(WHAT TO WORK ON):
Exactly as written, copy the lines that run from the start of the data below to the line containing "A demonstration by", both ends included.

• • • • •

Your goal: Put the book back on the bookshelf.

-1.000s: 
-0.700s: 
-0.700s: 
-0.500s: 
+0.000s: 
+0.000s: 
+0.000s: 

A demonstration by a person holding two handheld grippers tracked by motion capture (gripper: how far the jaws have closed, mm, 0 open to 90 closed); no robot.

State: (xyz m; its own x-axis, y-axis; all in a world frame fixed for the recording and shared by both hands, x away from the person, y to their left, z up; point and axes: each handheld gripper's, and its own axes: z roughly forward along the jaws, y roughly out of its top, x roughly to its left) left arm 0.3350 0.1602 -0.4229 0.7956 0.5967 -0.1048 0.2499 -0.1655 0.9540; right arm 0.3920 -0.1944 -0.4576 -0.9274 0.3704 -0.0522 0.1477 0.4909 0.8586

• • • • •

(OUTPUT OF THE TASK):
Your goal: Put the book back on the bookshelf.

-1.000s: 
-0.700s: 
-0.700s: 
-0.500s: 
+0.000s: 
+0.000s: 
+0.000s: 

A demonstration by a person holding two handheld grippers tracked by motion capture (gripper: how far the jaws have closed, mm, 0 open to 90 closed); no robot.

Nothing else goes with this output.